Problem details —
The full listing below is to be written out exactly.

+++++

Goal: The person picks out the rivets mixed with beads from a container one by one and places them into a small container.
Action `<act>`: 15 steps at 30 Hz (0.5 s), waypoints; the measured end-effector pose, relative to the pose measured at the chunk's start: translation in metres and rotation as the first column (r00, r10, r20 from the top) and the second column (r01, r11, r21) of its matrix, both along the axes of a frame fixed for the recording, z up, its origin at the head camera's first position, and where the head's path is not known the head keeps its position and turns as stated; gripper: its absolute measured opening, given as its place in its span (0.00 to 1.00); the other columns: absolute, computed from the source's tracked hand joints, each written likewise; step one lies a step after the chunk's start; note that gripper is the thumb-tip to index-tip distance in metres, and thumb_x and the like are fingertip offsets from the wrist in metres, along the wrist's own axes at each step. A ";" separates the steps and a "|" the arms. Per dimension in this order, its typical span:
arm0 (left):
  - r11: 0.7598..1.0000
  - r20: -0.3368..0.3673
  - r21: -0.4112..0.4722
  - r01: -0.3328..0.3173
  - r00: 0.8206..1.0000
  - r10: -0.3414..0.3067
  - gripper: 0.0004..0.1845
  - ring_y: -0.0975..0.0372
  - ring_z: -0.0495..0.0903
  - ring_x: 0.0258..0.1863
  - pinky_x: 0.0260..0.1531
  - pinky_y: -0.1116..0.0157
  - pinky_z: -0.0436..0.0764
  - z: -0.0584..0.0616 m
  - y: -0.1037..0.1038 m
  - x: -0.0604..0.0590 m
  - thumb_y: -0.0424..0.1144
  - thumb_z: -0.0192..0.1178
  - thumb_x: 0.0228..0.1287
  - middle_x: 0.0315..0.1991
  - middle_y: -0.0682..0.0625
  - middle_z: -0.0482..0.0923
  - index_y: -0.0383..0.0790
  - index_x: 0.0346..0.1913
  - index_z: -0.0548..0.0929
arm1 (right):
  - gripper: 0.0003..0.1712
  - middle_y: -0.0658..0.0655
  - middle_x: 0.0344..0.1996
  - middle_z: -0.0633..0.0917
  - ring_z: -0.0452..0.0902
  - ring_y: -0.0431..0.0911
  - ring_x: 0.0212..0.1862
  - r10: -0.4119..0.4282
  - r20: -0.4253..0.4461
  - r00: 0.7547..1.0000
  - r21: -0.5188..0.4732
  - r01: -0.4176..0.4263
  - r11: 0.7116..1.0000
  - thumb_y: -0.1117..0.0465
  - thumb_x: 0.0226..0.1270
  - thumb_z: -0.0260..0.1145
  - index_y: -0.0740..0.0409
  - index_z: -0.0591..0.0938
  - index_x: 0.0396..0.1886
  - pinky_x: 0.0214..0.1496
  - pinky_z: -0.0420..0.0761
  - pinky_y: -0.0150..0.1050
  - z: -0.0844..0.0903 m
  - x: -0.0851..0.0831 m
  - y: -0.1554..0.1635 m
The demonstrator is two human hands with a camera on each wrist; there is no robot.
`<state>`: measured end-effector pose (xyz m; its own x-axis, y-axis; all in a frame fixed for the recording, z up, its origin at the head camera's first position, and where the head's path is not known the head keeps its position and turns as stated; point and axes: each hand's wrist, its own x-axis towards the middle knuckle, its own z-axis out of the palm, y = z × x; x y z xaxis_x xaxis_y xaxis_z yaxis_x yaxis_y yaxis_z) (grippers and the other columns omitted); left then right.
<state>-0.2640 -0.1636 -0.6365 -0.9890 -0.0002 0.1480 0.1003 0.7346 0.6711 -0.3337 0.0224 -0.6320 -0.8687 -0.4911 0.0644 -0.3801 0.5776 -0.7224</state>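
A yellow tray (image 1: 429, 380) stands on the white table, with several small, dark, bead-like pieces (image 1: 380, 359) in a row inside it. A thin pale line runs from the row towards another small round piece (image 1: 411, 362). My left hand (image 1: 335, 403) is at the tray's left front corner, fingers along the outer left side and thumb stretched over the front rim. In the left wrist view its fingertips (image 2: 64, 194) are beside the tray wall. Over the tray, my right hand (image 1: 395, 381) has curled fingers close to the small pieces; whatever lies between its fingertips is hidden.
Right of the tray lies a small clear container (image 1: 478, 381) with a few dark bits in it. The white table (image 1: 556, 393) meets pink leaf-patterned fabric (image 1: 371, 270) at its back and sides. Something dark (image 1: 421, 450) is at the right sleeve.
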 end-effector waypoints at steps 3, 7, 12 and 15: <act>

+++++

Worked solution —
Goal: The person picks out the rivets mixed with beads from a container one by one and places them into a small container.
Action `<act>`: 15 steps at 30 Hz (0.5 s), waypoints; the measured end-effector pose, relative to the pose measured at the chunk's start: translation in metres and rotation as the first column (r00, r10, r20 from the top) and the second column (r01, r11, r21) of its matrix, both along the axes of a frame fixed for the recording, z up, its origin at the head camera's first position, and where the head's path is not known the head keeps its position and turns as stated; gripper: its absolute measured opening, given as its place in its span (0.00 to 1.00); the other columns: absolute, computed from the source's tracked hand joints, each written likewise; step one lies a step after the chunk's start; note that gripper is the thumb-tip to index-tip distance in metres, and thumb_x and the like are fingertip offsets from the wrist in metres, along the wrist's own axes at each step. A ";" separates the steps and a "|" the arms. Per dimension in this order, its typical span:
arm0 (left):
  - r11: 0.7598..1.0000
  - r20: -0.3368..0.3673
  - r21: -0.4112..0.4722
  - r01: -0.3328..0.3173
  - r00: 0.8206..1.0000
  - r10: -0.3414..0.3067
  - gripper: 0.0004..0.1845
  - ring_y: -0.0975..0.0372
  - ring_z: -0.0495..0.0903
  - ring_x: 0.0258..0.1863
  - pinky_x: 0.0260..0.1531
  - pinky_y: -0.1116..0.0157
  - pinky_z: -0.0436..0.0764
  - z: -0.0584..0.0616 m
  - y: -0.1037..0.1038 m
  - x: -0.0604..0.0590 m
  - thumb_y: -0.0424..0.1144
  - thumb_z: -0.0192..0.1178
  - thumb_x: 0.0228..0.1287
  - middle_x: 0.0315..0.1991
  - middle_y: -0.0682..0.0625
  - middle_z: -0.0482..0.0923
  - index_y: -0.0383..0.0790
  - index_x: 0.0346..0.1913
  - index_z: -0.0548..0.0929
arm1 (right):
  - gripper: 0.0003..0.1712
  - middle_y: -0.0658..0.0655
  - middle_x: 0.0344..0.1996
  - middle_z: -0.0633..0.0917
  - ring_z: -0.0452..0.0902
  - ring_y: -0.0431..0.0911
  - ring_x: 0.0212..0.1862
  - r10: -0.4119..0.4282
  - r20: -0.4253..0.4461
  - r00: 0.7547..1.0000
  - r21: -0.5188..0.4732
  - r01: -0.4176..0.4263
  - r11: 0.7116..1.0000
  - thumb_y: -0.1117..0.0465
  - thumb_x: 0.0226..0.1270
  - thumb_z: -0.0260..0.1145
  - index_y: -0.0740..0.0409
  - index_z: -0.0591..0.0938
  - index_x: 0.0396..0.1886
  - pinky_x: 0.0214..0.1496
  - pinky_z: -0.0420..0.0761
  - pinky_y: -0.0150..0.1050
  - z: -0.0844..0.0903 m
  - x: -0.0851..0.0831 m
  - y: -0.1554..0.1635 m
The demonstrator is two human hands with a camera on each wrist; there is no robot.
`<state>`: measured end-effector pose (xyz m; its own x-axis, y-axis; all in a frame fixed for the recording, z up, its origin at the head camera's first position, and where the head's path is not known the head keeps its position and turns as stated; point and axes: each hand's wrist, its own x-axis towards the middle knuckle, its own z-axis out of the palm, y = z × x; x y z xaxis_x xaxis_y xaxis_z yaxis_x yaxis_y yaxis_z) (grippers and the other columns omitted); left then right.
<state>-0.2640 -0.1636 -0.6365 -0.9890 -0.0002 0.1480 0.1003 0.7346 0.6711 -0.3337 0.0224 -0.6320 -0.8687 -0.4911 0.0644 -0.3801 0.5776 -0.7224</state>
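A yellow tray (image 1: 429, 380) stands on the white table, with several small, dark, bead-like pieces (image 1: 380, 359) in a row inside it. A thin pale line runs from the row towards another small round piece (image 1: 411, 362). My left hand (image 1: 335, 403) is at the tray's left front corner, fingers along the outer left side and thumb stretched over the front rim. In the left wrist view its fingertips (image 2: 64, 194) are beside the tray wall. Over the tray, my right hand (image 1: 395, 381) has curled fingers close to the small pieces; whatever lies between its fingertips is hidden.
Right of the tray lies a small clear container (image 1: 478, 381) with a few dark bits in it. The white table (image 1: 556, 393) meets pink leaf-patterned fabric (image 1: 371, 270) at its back and sides. Something dark (image 1: 421, 450) is at the right sleeve.
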 end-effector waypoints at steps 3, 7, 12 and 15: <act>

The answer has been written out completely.